Task
Please repeat the whole listing exactly, but leave out any picture it holds.

============

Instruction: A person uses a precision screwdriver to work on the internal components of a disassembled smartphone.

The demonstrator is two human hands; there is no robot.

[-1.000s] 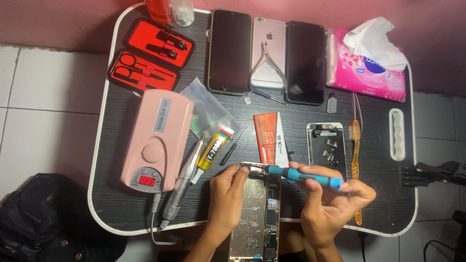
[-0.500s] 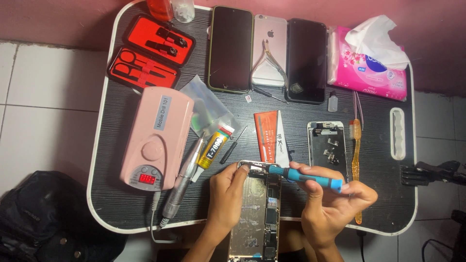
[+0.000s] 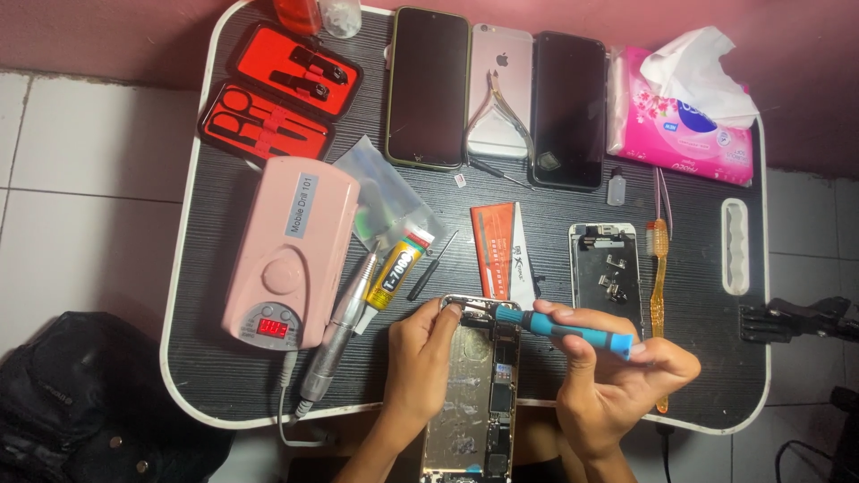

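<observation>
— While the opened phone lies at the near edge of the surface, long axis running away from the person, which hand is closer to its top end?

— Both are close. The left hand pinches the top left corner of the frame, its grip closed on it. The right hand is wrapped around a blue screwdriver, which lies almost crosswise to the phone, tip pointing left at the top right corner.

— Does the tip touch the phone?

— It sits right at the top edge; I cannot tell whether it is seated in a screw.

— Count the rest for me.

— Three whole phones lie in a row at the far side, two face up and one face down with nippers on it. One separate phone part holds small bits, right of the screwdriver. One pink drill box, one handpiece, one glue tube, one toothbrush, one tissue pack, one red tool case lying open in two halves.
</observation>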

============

Exercise output
Instruction: A person uses a precision screwdriver to work on the internal components of a disassembled smartphone.

The demonstrator is two human hands; there is no robot.

[-1.000s] 
[-0.500s] 
[+0.000s] 

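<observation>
— While the opened phone lies at the near edge of the surface, long axis running away from the person, which hand is closer to its top end?

— Both are close. The left hand pinches the top left corner of the frame, its grip closed on it. The right hand is wrapped around a blue screwdriver, which lies almost crosswise to the phone, tip pointing left at the top right corner.

— Does the tip touch the phone?

— It sits right at the top edge; I cannot tell whether it is seated in a screw.

— Count the rest for me.

— Three whole phones lie in a row at the far side, two face up and one face down with nippers on it. One separate phone part holds small bits, right of the screwdriver. One pink drill box, one handpiece, one glue tube, one toothbrush, one tissue pack, one red tool case lying open in two halves.
</observation>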

The answer has now been finished.